- **WORK REQUEST**: Return the lines beginning at the one that contains "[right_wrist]" and running to the end of the records, exactly and with nothing else. Omit pictures.

- **Dataset items**:

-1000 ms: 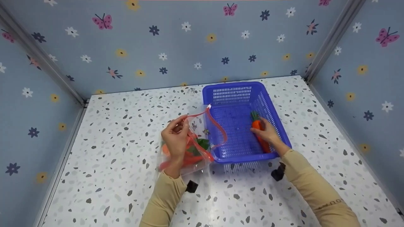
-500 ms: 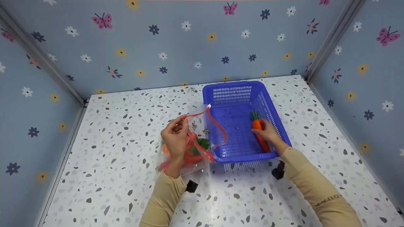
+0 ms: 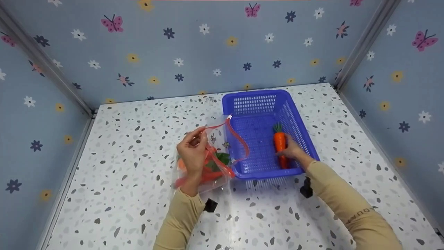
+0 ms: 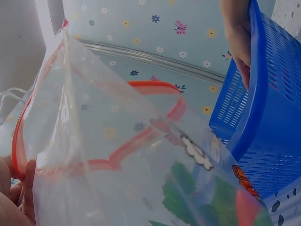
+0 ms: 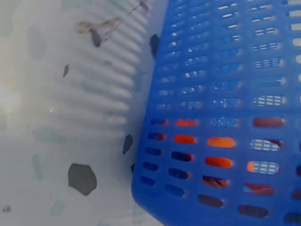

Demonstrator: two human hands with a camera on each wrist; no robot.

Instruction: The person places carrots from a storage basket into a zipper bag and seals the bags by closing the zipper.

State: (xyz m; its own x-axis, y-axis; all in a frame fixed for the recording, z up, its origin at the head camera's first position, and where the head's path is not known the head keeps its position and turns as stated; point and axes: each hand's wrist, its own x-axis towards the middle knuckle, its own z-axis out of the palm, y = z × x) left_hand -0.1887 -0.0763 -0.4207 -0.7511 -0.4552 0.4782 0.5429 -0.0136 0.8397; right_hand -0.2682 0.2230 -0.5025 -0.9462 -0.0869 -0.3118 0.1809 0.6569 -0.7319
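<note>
My left hand (image 3: 194, 152) pinches the red zip edge of a clear zip bag (image 4: 113, 136), keeping its mouth spread apart. Inside the bag show red and orange pieces and green leaves (image 4: 181, 188). The bag's mouth overlaps the left rim of a blue plastic basket (image 3: 256, 142). Within that basket my right hand (image 3: 294, 149) grips an orange carrot (image 3: 280, 142) with a green top, thumb on one side and fingers on the other. Through the basket's slots in the right wrist view, orange parts of the carrot (image 5: 221, 142) show; most of it is hidden by the wall.
The basket has raised slotted walls, the near one close to my right forearm. A white speckled table (image 3: 131, 163) lies beneath everything. Blue flowered panels (image 3: 208, 52) close off the back and both sides.
My right hand has shifted the carrot slightly left inside the basket and turned it more upright in view. The left hand and the bag stay where they were.
</note>
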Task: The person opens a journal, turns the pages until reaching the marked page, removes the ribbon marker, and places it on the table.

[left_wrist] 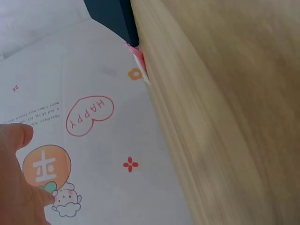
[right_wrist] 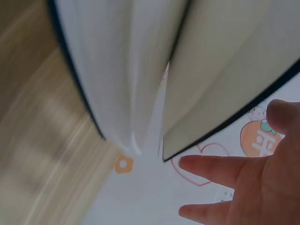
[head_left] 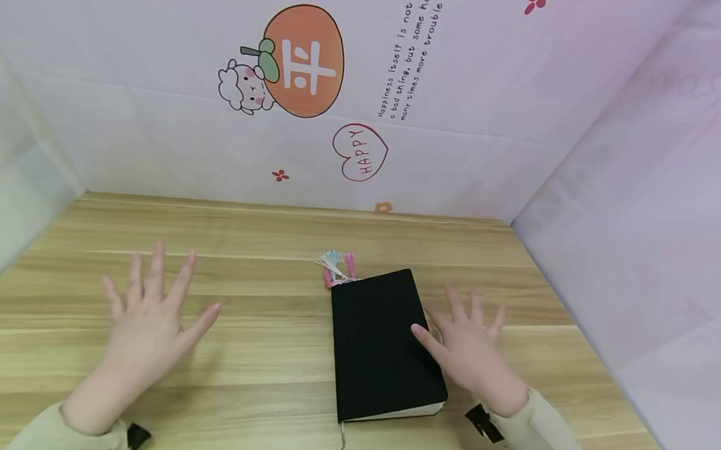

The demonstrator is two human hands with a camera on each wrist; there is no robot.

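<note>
A black hardcover notebook [head_left: 380, 351] lies closed or nearly so on the table, right of centre. Pink, white and blue tassels [head_left: 350, 264] stick out at its far end, and a thin ribbon [head_left: 344, 437] trails from its near end. My right hand [head_left: 469, 348] is at the notebook's right side, fingers spread and thumb over the cover; whether it touches cannot be told. In the right wrist view, gaps show between the pages [right_wrist: 211, 70], with the fingers beside the cover's edge. Well left of the notebook, my left hand [head_left: 145, 330] is spread above the table, holding nothing.
The wood-grain table [head_left: 254, 360] is enclosed by white cloth walls at the back and sides. Printed on the back cloth [head_left: 190, 153] are an orange fruit, a small sheep, a heart and lettering. Dark straps [head_left: 483, 422] show at both sleeve cuffs.
</note>
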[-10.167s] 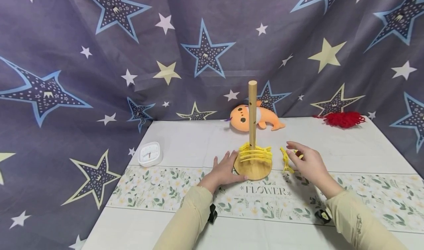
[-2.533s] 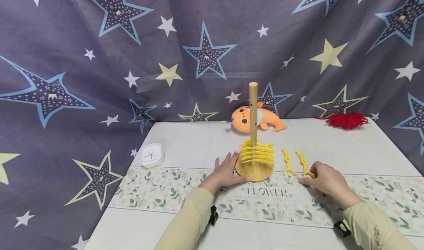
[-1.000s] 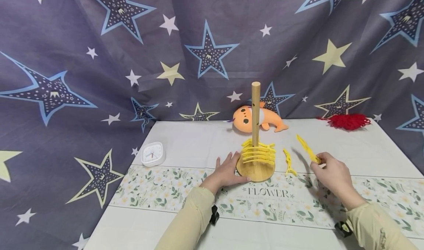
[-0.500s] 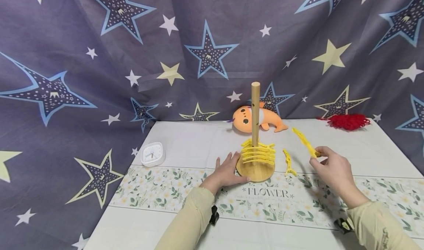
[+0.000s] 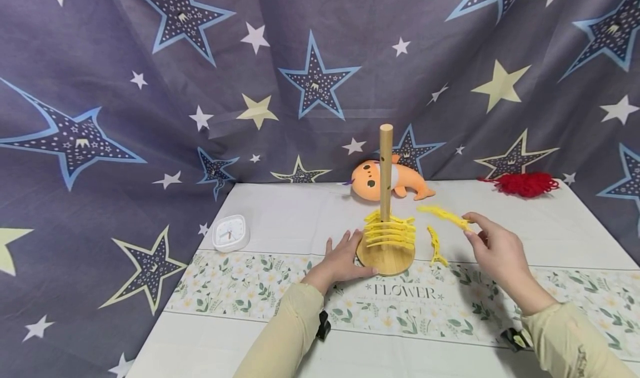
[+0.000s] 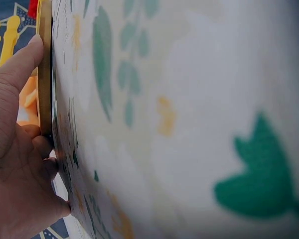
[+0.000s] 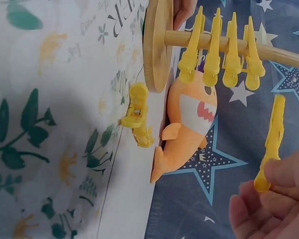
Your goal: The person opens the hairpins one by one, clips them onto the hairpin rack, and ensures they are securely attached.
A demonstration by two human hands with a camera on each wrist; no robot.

- **FINAL ANSWER**:
[right_wrist] 
[head_left] 

The demonstrator is two human hands with a camera on each wrist; there is no robot.

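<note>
A black hardcover notebook [head_left: 380, 351] lies closed or nearly so on the table, right of centre. Pink, white and blue tassels [head_left: 350, 264] stick out at its far end, and a thin ribbon [head_left: 344, 437] trails from its near end. My right hand [head_left: 469, 348] is at the notebook's right side, fingers spread and thumb over the cover; whether it touches cannot be told. In the right wrist view, gaps show between the pages [right_wrist: 211, 70], with the fingers beside the cover's edge. Well left of the notebook, my left hand [head_left: 145, 330] is spread above the table, holding nothing.
The wood-grain table [head_left: 254, 360] is enclosed by white cloth walls at the back and sides. Printed on the back cloth [head_left: 190, 153] are an orange fruit, a small sheep, a heart and lettering. Dark straps [head_left: 483, 422] show at both sleeve cuffs.
</note>
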[-10.167s] 
[-2.533s] 
[-1.000s] 
[-0.500s] 
[+0.000s] 
[+0.000s] 
[+0.000s] 
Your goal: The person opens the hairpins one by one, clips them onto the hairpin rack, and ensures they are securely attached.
A demonstration by two human hands with a camera on each wrist; no robot.

The exercise was answered completely.